Here is the output, showing drastically different timesteps used for strength versus timestep selection. This is the first part where I use timesteps:

Loading pipeline components...: 100%|█████████████| 7/7 [00:03<00:00,  2.04it/s]
Loading pipeline components...: 100%|█████████████| 5/5 [00:01<00:00,  2.58it/s]
  0%|                                                   | 0/100 [00:00<?, ?it/s]timesteps tensor([999, 992, 985, 978, 971, 963, 956, 948, 940, 933, 924, 916, 908, 899,
        891, 882, 873, 864, 854, 845, 835, 825, 815, 805, 794, 783, 772, 761,
        749, 737, 725, 713, 700, 687, 674, 660, 646, 632, 618, 603, 587, 572,
        556, 540, 523, 506, 489, 472, 454, 436, 418, 400, 382, 364, 345, 327,
        309, 291, 273, 256, 239, 222, 205, 190, 174, 160, 146, 133, 120, 108,
         97,  87,  78,  69,  61,  53,  47,  41,  35,  31,  26,  23,  19,  16,
         14,  12,  10,   8,   7,   6,   4,   3,   2,   1,   0],
       device='cuda:0')
 95%|███████████████████████████████████████▉  | 95/100 [00:45<00:02,  2.09it/s]
  0%|                                                    | 0/63 [00:00<?, ?it/s]timesteps tensor([999, 992, 985, 978, 971, 963, 956, 948, 940, 933, 924, 916, 908, 899,
        891, 882, 873, 864, 854, 845, 835, 825, 815, 805, 794, 783, 772, 761,
        749, 737, 725, 713, 700, 687, 674, 660, 646, 632, 618, 603, 587, 572,
        556, 540, 523, 506, 489, 472, 454, 436, 418, 400, 382, 364, 345, 327,
        309, 291, 273, 256, 239, 222, 205], device='cuda:0')
100%|███████████████████████████████████████████| 63/63 [00:36<00:00,  1.70it/s]
  0%|                                                    | 0/32 [00:00<?, ?it/s]timesteps tensor([190, 174, 160, 146, 133, 120, 108,  97,  87,  78,  69,  61,  53,  47,
         41,  35,  31,  26,  23,  19,  16,  14,  12,  10,   8,   7,   6,   4,
          3,   2,   1,   0])
100%|███████████████████████████████████████████| 32/32 [00:22<00:00,  1.43it/s]
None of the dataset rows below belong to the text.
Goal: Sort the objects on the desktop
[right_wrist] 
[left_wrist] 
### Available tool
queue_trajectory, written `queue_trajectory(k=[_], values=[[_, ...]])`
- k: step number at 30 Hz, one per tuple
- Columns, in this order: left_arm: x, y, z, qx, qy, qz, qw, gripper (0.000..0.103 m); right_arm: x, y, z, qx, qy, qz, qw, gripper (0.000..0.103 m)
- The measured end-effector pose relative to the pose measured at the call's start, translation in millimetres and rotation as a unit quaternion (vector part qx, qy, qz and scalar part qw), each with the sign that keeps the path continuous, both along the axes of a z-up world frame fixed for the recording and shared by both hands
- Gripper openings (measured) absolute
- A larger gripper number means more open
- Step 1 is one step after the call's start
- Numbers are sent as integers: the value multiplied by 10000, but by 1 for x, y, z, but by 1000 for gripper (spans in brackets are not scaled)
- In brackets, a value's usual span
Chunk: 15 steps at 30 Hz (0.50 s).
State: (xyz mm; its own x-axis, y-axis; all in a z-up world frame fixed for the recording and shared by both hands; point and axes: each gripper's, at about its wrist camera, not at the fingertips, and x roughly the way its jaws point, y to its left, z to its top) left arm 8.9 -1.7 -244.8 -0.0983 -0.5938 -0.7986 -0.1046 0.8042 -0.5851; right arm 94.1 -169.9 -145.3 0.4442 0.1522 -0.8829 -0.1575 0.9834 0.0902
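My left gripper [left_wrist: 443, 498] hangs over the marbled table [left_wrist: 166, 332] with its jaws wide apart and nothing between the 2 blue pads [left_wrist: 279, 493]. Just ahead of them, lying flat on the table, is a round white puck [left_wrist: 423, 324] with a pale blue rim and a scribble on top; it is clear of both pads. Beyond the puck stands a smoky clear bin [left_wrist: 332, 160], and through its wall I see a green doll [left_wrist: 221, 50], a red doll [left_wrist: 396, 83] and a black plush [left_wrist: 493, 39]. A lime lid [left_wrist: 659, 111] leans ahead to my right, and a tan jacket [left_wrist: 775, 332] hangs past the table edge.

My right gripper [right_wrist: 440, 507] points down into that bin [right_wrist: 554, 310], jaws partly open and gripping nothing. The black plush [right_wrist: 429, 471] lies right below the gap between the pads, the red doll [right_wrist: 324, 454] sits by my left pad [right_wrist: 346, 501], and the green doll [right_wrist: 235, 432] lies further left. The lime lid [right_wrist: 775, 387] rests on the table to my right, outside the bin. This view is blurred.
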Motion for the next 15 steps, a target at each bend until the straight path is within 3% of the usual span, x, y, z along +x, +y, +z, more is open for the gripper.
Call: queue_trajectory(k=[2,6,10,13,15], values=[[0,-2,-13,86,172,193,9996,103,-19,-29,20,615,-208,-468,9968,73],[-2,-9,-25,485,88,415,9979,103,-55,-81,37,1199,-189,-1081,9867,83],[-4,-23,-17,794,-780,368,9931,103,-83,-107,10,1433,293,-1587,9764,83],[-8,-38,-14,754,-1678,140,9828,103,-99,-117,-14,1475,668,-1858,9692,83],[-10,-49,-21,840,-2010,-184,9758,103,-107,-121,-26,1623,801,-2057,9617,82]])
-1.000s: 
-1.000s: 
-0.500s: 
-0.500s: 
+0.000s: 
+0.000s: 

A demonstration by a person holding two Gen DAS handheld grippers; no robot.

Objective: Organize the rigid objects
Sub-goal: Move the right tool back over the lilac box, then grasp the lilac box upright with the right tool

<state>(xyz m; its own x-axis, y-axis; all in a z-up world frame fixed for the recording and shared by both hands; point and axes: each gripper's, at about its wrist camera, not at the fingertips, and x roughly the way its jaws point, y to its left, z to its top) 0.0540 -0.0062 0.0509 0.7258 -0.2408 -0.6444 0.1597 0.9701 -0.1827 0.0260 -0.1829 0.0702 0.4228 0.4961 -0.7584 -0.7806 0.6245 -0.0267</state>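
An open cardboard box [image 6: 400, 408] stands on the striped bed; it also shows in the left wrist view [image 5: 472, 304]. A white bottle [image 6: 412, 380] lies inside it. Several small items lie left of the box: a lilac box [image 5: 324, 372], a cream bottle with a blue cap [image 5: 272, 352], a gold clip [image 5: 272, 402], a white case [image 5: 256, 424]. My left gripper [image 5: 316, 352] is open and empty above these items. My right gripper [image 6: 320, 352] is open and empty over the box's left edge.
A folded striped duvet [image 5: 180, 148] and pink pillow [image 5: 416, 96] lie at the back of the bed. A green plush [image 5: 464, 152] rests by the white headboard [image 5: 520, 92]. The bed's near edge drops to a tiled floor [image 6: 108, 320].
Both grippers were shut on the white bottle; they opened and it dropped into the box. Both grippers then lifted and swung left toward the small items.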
Here is the second part where I use high_noise_frac.

  0%|                                                   | 0/100 [00:00<?, ?it/s]timesteps tensor([999, 992, 985, 978, 971, 963, 956, 948, 940, 933, 924, 916, 908, 899,
        891, 882, 873, 864, 854, 845, 835, 825, 815, 805, 794, 783, 772, 761,
        749, 737, 725, 713, 700, 687, 674, 660, 646, 632, 618, 603, 587, 572,
        556, 540, 523, 506, 489, 472, 454, 436, 418, 400, 382, 364, 345, 327,
        309, 291, 273, 256, 239, 222, 205, 190, 174, 160, 146, 133, 120, 108,
         97,  87,  78,  69,  61,  53,  47,  41,  35,  31,  26,  23,  19,  16,
         14,  12,  10,   8,   7,   6,   4,   3,   2,   1,   0],
       device='cuda:0')
 95%|███████████████████████████████████████▉  | 95/100 [00:38<00:02,  2.48it/s]
  0%|                                                    | 0/80 [00:00<?, ?it/s]timesteps tensor([999, 992, 985, 978, 971, 963, 956, 948, 940, 933, 924, 916, 908, 899,
        891, 882, 873, 864, 854, 845, 835, 825, 815, 805, 794, 783, 772, 761,
        749, 737, 725, 713, 700, 687, 674, 660, 646, 632, 618, 603, 587, 572,
        556, 540, 523, 506, 489, 472, 454, 436, 418, 400, 382, 364, 345, 327,
        309, 291, 273, 256, 239, 222, 205, 190, 174, 160, 146, 133, 120, 108,
         97,  87,  78,  69,  61,  53,  47,  41,  35,  31], device='cuda:0')
100%|███████████████████████████████████████████| 80/80 [00:28<00:00,  2.77it/s]
  0%|                                                    | 0/20 [00:00<?, ?it/s]timesteps tensor([26, 23, 19, 16, 14, 12, 10,  8,  7,  6,  4,  3,  2,  1,  0],
       device='cuda:0')
 75%|████████████████████████████████▎          | 15/20 [00:06<00:02,  2.29it/s]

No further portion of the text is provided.